-- EXERCISE MATERIALS follows --

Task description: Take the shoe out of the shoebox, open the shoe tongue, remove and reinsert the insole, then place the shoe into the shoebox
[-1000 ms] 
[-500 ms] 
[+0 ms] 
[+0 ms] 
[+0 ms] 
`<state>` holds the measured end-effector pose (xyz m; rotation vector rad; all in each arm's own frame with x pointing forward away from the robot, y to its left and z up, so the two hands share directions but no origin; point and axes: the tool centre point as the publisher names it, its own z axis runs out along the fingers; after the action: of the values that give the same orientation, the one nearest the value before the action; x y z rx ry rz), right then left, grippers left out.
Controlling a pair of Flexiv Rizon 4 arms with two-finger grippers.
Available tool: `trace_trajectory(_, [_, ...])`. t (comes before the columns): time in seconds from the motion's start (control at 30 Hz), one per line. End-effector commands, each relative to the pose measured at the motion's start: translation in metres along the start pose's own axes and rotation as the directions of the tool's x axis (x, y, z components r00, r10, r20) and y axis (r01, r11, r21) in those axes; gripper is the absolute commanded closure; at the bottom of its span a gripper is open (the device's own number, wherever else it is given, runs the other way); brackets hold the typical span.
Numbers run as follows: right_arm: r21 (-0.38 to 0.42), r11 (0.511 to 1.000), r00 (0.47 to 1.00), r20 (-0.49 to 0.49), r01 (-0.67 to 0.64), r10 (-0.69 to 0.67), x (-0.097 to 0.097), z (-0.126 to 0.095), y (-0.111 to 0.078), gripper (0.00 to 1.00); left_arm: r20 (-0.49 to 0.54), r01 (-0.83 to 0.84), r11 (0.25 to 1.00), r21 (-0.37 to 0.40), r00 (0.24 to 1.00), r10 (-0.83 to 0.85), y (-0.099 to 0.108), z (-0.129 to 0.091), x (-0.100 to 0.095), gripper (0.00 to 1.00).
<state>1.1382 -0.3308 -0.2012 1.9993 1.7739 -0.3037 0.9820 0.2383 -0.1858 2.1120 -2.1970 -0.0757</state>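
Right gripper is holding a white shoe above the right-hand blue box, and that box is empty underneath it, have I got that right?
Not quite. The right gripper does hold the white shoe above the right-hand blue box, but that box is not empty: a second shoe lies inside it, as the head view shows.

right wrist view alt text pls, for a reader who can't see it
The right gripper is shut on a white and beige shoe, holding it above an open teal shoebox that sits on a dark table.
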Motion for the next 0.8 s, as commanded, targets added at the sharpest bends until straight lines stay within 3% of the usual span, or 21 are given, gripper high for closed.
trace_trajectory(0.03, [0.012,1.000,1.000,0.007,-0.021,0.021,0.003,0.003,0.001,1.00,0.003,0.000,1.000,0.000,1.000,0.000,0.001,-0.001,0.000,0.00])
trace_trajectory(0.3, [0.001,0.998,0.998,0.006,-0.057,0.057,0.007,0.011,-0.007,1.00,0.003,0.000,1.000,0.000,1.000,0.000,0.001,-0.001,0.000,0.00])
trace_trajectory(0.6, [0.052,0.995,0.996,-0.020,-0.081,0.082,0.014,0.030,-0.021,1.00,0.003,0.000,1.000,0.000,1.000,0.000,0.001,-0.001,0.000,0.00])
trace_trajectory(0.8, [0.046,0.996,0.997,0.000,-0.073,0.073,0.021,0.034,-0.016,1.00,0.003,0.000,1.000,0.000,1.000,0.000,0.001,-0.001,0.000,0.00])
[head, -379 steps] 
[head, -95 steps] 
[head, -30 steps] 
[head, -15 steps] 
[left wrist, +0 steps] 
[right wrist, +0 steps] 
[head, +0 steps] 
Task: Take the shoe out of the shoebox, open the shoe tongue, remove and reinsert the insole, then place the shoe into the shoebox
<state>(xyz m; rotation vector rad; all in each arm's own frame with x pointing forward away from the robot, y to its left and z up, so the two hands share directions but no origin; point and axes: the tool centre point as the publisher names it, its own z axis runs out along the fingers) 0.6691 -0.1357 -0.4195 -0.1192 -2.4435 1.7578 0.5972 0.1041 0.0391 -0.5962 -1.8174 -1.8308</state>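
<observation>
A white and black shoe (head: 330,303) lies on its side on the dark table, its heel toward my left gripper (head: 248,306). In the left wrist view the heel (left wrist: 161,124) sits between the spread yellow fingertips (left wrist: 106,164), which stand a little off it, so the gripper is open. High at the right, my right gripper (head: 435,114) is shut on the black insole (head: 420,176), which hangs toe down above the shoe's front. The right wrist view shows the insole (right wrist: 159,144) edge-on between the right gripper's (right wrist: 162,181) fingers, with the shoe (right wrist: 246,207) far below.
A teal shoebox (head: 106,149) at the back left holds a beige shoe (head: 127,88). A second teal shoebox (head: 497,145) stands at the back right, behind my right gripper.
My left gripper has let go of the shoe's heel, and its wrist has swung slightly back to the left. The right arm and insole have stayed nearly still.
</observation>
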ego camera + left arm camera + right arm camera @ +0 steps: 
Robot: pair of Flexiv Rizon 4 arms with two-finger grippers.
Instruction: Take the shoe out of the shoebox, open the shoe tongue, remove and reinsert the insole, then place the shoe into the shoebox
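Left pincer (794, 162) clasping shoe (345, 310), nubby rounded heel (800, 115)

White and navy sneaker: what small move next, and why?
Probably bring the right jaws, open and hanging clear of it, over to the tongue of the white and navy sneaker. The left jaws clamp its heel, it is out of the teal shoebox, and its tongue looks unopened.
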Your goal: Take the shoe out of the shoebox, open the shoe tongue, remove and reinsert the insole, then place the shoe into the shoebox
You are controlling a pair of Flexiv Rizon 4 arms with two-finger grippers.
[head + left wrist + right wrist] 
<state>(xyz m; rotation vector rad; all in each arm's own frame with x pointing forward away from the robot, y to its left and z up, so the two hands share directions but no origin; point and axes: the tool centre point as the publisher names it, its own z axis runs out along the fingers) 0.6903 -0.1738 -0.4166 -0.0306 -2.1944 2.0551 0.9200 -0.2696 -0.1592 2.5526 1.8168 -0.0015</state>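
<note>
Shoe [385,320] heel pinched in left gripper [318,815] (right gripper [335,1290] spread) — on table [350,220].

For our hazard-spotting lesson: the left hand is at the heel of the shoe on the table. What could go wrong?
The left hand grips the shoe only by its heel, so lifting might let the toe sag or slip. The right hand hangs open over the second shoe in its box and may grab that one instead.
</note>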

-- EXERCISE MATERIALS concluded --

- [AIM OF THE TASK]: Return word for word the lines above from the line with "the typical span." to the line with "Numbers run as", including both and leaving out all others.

- [FINAL ANSWER]:
Available tool: `trace_trajectory(_, [_, ...])`. t (comes before the columns): time in seconds from the motion's start (control at 30 Hz), one per line. End-effector commands, each relative to the pose measured at the motion's start: translation in metres along the start pose's own axes and rotation as the directions of the tool's x axis (x, y, z components r00, r10, r20) and y axis (r01, r11, r21) in those axes; gripper is the absolute commanded closure; at the bottom of its span a gripper is open (the device's own number, wherever else it is given, runs the other way); brackets hold the typical span.
Numbers run as follows: right_arm: r21 (-0.38 to 0.42), r11 (0.511 to 1.000), r00 (0.47 to 1.00), r20 (-0.49 to 0.49), r01 (-0.67 to 0.64), r10 (-0.69 to 0.67), x (-0.097 to 0.097), z (-0.126 to 0.095), y (-0.111 to 0.078), gripper (0.00 to 1.00); left_arm: r20 (-0.49 to 0.54), r01 (-0.83 to 0.84), r11 (0.25 to 1.00), r21 (-0.37 to 0.40), r00 (0.24 to 1.00), r10 (-0.83 to 0.85), y (-0.099 to 0.108), z (-0.129 to 0.091), x (-0.100 to 0.095), gripper (0.00 to 1.00).

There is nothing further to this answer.